• [Your instructions]:
From the line with "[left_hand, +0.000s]" to the last line of the data below, repeat every line exactly and add nothing.
****************************************
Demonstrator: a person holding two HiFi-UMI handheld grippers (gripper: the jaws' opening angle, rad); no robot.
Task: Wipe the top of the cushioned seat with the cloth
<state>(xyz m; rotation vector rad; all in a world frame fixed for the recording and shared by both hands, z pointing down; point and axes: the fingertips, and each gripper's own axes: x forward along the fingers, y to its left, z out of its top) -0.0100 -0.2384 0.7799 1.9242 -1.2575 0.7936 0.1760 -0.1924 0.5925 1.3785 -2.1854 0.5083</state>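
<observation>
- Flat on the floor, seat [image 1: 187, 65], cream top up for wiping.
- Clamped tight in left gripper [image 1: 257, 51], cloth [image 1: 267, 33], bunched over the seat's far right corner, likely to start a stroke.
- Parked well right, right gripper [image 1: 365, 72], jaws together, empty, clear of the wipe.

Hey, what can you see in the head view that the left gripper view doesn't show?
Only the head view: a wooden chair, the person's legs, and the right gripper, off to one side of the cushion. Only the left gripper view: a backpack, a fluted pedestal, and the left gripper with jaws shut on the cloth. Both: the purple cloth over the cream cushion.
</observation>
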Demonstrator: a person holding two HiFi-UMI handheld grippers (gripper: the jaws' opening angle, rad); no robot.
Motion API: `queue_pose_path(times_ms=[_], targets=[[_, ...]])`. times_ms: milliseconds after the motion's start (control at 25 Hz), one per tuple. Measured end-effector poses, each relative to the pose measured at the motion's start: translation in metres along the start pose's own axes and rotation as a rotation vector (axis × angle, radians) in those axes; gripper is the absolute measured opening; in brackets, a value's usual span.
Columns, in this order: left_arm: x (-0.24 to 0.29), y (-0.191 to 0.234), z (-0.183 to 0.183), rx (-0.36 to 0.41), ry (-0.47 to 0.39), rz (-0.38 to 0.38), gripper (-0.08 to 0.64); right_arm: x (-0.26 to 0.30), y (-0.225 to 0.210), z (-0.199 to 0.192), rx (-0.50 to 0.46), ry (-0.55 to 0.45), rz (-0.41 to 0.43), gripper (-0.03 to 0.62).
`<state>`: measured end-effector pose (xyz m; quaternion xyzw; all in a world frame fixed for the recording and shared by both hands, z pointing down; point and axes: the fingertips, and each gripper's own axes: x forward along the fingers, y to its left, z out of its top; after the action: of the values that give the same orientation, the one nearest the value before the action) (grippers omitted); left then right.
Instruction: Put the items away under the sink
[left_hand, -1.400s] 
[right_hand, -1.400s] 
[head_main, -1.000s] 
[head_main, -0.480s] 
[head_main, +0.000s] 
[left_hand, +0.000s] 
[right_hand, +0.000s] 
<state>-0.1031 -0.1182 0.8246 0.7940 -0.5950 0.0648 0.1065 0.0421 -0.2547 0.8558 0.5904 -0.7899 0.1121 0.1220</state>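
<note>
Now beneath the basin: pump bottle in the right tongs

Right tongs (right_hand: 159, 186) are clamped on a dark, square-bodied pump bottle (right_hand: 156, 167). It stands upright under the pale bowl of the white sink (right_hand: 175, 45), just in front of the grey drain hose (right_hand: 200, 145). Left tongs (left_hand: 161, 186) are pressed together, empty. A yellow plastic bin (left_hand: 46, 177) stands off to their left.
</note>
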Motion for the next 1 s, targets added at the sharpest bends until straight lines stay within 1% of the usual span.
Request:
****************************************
• [Result of the task]:
[left_hand, +0.000s] 
[right_hand, +0.000s] 
<state>-0.1031 -0.1182 0.8246 0.7940 -0.5950 0.0648 0.1065 0.0421 -0.2547 0.8558 0.5904 -0.7899 0.1121 0.1220</state>
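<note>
Now beneath the basin: pump bottle in the right tongs

Right tongs (right_hand: 159, 186) are clamped on a dark, square-bodied pump bottle (right_hand: 156, 167). It stands upright under the pale bowl of the white sink (right_hand: 175, 45), just in front of the grey drain hose (right_hand: 200, 145). Left tongs (left_hand: 161, 186) are pressed together, empty. A yellow plastic bin (left_hand: 46, 177) stands off to their left.
</note>
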Motion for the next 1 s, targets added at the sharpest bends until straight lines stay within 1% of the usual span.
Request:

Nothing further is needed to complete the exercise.